Model Modules to Assist Assessing and Controlling Stress Corrosion Cracking (SCC)

Main Objective

Validation of the newly available direct assessment methodologies for both external corrosion and stress-corrosion cracking; development of improved modules for assisting operators with controlling the parameters that cause stress-corrosion cracking; approaches for improving the integrity of systems with wrinklebends and buckles; and a viable approach to running fracture that should help operators minimize its consequences when ruptures occur.
Goals:
(1) Develop and validate a mechanism for near neutral stress corrosion cracking (NNSCC) that reflects operational and right-of-way scenarios typical of US pipelines;
(2) Quantify field characteristics in terms of cracking colonies and pipeline operation for line pipe from X52 thru X65;
(3) Establish hydrostatic retest protocols to assist in controlling high pH SCC in terms of pipeline operation represented by compressor discharge pressure and temperature for line pipe from X52 thru X65;
(4) Package the high pH SCC model in user-friendly format, including graphical-user interface to provide output indicative of integrity implications related to hydrostatic retesting; and
(5) Quantify hydrogen evolution and establish relationships between hydrogen and evolution of microplastic strain, as basis to establish related kinetics for NNpHHSCC.
This is a consolidated project with Project No 162, Project No 164, and Project No 165.

Public Abstract

The Pipeline and Hazardous Materials Safety Administration is keenly interested in ensuring the safety of the nation's pipeline infrastructure.

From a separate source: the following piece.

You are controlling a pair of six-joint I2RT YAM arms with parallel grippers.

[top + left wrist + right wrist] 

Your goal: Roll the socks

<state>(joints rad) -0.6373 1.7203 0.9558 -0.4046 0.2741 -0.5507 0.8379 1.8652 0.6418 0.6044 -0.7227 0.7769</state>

Battelle proposes a broad program that addresses several key elements of the complex but related issues that impact pipeline integrity to help meet this need. It is known that external and internal corrosion of buried pipelines receives much attention from operators. Stress-corrosion cracking and external corrosion have been implicated in several field failures. Consequently, Battelle has invested considerable effort to both understand and mitigate future related failures. We have also focused on other mechanisms that undermine integrity of vintage systems such as wrinklebends. Finally, ruptures occur occasionally when preventive measures taken to optimize pipeline integrity fail. In the worst of those cases, rupture propagates rapidly along the pipeline ("running fracture"), whose length controls the consequences of failure. Our proposal combines these elements into one project to provide higher value-added to the Government. Battelle's program comprises five projects previously submitted as separate white papers combined within the task structure of one program. The scope includes: validation of the newly available direct assessment methodologies for both external corrosion and stress-corrosion cracking; development of improved modules for assisting operators with controlling the parameters that cause stress-corrosion cracking; approaches for improving the integrity of systems with wrinklebends and buckles; and a viable approach to running fracture that should help operators minimize its consequences when ruptures occur.